From the listing below, copy each line that contains the word "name".
-- DATA EXTRACT follows --
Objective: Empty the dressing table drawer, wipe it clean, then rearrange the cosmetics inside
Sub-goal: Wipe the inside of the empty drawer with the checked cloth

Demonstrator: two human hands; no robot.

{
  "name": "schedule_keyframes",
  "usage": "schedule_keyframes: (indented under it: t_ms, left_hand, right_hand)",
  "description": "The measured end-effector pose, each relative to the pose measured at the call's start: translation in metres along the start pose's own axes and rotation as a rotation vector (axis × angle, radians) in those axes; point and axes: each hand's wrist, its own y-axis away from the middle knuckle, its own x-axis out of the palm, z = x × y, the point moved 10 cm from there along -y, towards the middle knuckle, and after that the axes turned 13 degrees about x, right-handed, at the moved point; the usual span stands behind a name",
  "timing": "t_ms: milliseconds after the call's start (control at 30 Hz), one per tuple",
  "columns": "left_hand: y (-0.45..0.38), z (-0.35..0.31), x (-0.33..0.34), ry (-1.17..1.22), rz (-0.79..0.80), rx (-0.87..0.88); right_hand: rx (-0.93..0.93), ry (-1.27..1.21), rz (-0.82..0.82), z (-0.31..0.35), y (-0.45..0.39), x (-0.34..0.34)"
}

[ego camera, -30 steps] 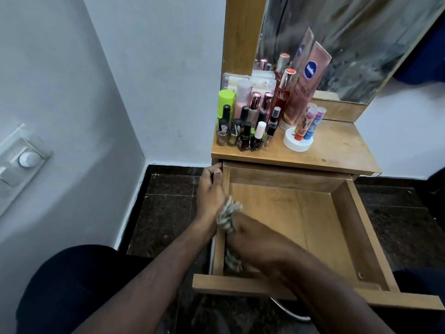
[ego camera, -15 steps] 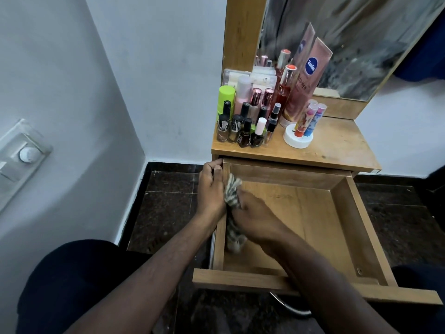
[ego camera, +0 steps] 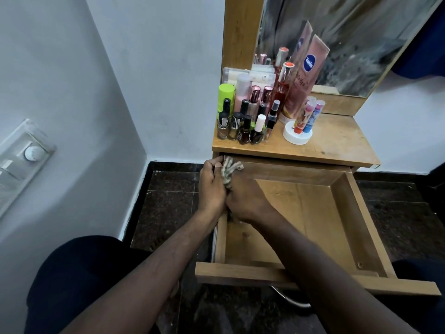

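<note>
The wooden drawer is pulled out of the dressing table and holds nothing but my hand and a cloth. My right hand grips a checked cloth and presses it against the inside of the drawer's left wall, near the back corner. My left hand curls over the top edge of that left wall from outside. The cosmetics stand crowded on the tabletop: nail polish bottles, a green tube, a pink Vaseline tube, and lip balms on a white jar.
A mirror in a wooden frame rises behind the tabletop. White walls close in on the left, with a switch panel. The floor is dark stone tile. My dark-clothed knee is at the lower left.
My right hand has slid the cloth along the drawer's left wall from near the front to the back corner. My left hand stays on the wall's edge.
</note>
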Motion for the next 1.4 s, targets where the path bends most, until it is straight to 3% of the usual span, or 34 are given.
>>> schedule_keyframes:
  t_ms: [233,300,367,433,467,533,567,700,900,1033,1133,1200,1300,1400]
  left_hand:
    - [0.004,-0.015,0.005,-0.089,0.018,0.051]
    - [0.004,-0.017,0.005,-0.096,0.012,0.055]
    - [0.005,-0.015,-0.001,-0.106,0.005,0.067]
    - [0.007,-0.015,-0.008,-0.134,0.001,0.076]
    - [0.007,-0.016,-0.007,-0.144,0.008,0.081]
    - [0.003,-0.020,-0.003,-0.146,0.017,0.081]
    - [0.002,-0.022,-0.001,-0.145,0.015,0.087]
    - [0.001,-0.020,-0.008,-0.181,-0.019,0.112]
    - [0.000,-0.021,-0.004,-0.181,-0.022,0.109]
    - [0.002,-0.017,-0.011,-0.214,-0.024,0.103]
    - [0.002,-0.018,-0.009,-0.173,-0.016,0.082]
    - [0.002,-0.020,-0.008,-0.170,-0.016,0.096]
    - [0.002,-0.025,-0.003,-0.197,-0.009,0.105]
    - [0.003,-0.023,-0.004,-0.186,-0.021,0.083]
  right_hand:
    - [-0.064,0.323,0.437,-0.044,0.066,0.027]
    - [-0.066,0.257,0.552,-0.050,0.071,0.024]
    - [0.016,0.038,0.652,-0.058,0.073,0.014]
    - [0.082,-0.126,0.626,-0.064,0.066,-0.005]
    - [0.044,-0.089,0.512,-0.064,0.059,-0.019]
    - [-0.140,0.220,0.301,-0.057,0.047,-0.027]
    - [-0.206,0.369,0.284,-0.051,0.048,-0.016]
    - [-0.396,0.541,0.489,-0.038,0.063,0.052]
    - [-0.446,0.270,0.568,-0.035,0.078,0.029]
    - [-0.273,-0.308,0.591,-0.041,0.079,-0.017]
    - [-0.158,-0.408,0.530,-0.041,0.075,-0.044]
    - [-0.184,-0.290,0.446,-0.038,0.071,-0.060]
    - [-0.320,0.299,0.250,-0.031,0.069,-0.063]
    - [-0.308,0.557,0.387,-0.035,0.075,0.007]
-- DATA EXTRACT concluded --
### ANSWER BOX:
  "name": "schedule_keyframes",
  "description": "The measured end-effector pose, each relative to the pose measured at the call's start: translation in metres along the start pose's own axes and rotation as a rotation vector (axis × angle, radians) in those axes; point and axes: each hand's wrist, its own y-axis away from the middle knuckle, its own x-axis out of the palm, z = x × y, the point moved 10 cm from there along -y, towards the middle knuckle, and after that the axes turned 13 degrees about x, right-handed, at the moved point; the usual span stands behind a name",

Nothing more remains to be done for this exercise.